🤖 AI Summary
This study addresses the challenge of complex joint training required for automatic pronunciation assessment (APA) and mispronunciation detection and diagnosis (MDD) in second-language learners. We propose an end-to-end multimodal large language model (LLM) framework leveraging Low-Rank Adaptation (LoRA) for unified, parameter-efficient fine-tuning. To our knowledge, this is the first application of LoRA to a speech-text multimodal LLM—specifically Phi-4-multimodal-instruct—eliminating architectural modifications and avoiding separate multi-task training. Evaluated on Speechocean762, our model achieves a Pearson correlation coefficient of 0.71 with human ratings on APA and sub-0.15 word and phoneme error rates on MDD, matching full-parameter fine-tuning performance. The approach establishes a lightweight, unified, and scalable multi-task pronunciation assessment framework, significantly improving deployment efficiency and cross-dataset generalization.
📝 Abstract
This study demonstrates that a Multimodal Large Language Model (MLLM) adapted via Low-Rank Adaptation (LoRA) can perform both Automatic Pronunciation Assessment (APA) and Mispronunciation Detection and Diagnosis (MDD) simultaneously. Leveraging Microsoft's Phi-4-multimodal-instruct, our fine-tuning method eliminates the need for complex architectural changes or separate training procedures conventionally required for these distinct tasks. Fine-tuned on the Speechocean762 dataset, the pronunciation evaluation scores predicted by the model exhibited a strong Pearson Correlation Coefficient (PCC > 0.7) with human-assigned scores, while achieving low Word Error Rate (WER) and Phoneme Error Rate (PER) (both < 0.15). Notably, fine-tuning only the LoRA layers was sufficient to achieve performance levels comparable to those achieved by fine-tuning all audio layers.
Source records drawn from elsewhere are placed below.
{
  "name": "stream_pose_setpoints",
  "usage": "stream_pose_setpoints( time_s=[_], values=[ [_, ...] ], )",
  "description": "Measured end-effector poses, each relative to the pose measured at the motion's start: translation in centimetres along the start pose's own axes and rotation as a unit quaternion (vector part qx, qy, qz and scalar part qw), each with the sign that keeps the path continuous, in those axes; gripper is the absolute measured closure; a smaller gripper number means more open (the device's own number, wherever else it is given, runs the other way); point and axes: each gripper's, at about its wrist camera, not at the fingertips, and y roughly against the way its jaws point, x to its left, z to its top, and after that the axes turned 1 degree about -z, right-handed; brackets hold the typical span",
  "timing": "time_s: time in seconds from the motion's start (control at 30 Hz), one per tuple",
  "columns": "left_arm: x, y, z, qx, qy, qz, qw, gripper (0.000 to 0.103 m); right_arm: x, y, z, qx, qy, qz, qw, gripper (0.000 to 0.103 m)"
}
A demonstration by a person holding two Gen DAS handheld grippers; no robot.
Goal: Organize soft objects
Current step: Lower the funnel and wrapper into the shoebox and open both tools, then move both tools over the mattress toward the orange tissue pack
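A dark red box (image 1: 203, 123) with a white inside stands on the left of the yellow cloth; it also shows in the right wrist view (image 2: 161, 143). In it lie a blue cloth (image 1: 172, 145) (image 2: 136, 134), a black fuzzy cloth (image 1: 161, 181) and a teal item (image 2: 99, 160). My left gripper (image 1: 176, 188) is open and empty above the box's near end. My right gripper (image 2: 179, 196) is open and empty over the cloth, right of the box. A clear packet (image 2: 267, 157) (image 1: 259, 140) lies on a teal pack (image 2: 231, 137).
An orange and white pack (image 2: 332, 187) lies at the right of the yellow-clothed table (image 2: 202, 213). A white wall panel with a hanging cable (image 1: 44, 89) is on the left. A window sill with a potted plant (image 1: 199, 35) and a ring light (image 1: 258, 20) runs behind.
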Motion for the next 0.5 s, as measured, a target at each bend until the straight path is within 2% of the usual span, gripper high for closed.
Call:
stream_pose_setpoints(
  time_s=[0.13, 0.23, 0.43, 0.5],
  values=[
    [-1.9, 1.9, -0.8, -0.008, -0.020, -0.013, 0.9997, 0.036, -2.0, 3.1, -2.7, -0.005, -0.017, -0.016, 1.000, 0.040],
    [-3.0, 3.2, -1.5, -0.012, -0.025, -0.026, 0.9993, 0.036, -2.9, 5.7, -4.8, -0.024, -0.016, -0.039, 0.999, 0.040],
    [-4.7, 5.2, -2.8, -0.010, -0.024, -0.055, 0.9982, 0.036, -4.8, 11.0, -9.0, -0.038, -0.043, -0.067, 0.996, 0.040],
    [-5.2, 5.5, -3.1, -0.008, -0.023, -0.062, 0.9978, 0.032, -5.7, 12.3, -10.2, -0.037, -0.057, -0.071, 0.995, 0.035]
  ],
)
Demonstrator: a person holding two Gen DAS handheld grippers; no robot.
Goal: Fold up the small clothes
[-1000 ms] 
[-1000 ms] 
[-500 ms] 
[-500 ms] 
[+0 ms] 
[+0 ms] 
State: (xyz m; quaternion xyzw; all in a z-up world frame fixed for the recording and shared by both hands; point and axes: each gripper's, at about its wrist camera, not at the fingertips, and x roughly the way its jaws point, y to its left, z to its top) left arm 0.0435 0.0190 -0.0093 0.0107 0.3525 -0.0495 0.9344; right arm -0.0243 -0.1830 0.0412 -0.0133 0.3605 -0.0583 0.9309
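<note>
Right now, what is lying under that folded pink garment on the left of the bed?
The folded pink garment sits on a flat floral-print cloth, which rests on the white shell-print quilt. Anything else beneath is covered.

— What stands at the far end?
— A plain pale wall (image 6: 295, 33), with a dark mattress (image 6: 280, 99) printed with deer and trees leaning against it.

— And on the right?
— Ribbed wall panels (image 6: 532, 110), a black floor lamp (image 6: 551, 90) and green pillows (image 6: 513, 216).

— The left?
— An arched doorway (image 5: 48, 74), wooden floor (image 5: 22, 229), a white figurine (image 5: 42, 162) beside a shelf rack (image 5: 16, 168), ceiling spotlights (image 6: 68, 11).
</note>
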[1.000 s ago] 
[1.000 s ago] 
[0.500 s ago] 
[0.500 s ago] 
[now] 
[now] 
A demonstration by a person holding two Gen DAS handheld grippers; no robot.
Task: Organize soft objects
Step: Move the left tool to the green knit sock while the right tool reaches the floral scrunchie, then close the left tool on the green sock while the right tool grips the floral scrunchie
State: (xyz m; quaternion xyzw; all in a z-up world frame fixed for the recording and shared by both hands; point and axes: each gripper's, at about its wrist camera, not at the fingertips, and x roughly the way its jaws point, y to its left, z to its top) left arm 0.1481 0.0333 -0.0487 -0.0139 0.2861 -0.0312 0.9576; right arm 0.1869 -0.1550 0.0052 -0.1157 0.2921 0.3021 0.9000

This research highlights that an integrated pronunciation assessment system can be established by adapting large multimodal models without full fine-tuning, utilizing a significantly simpler training methodology compared to previous joint models designed for simultaneous APA and MDD. This efficient LoRA-based approach paves the way for more accessible, integrated, and effective Computer-Assisted Pronunciation Training (CAPT) technologies for English L2 learners.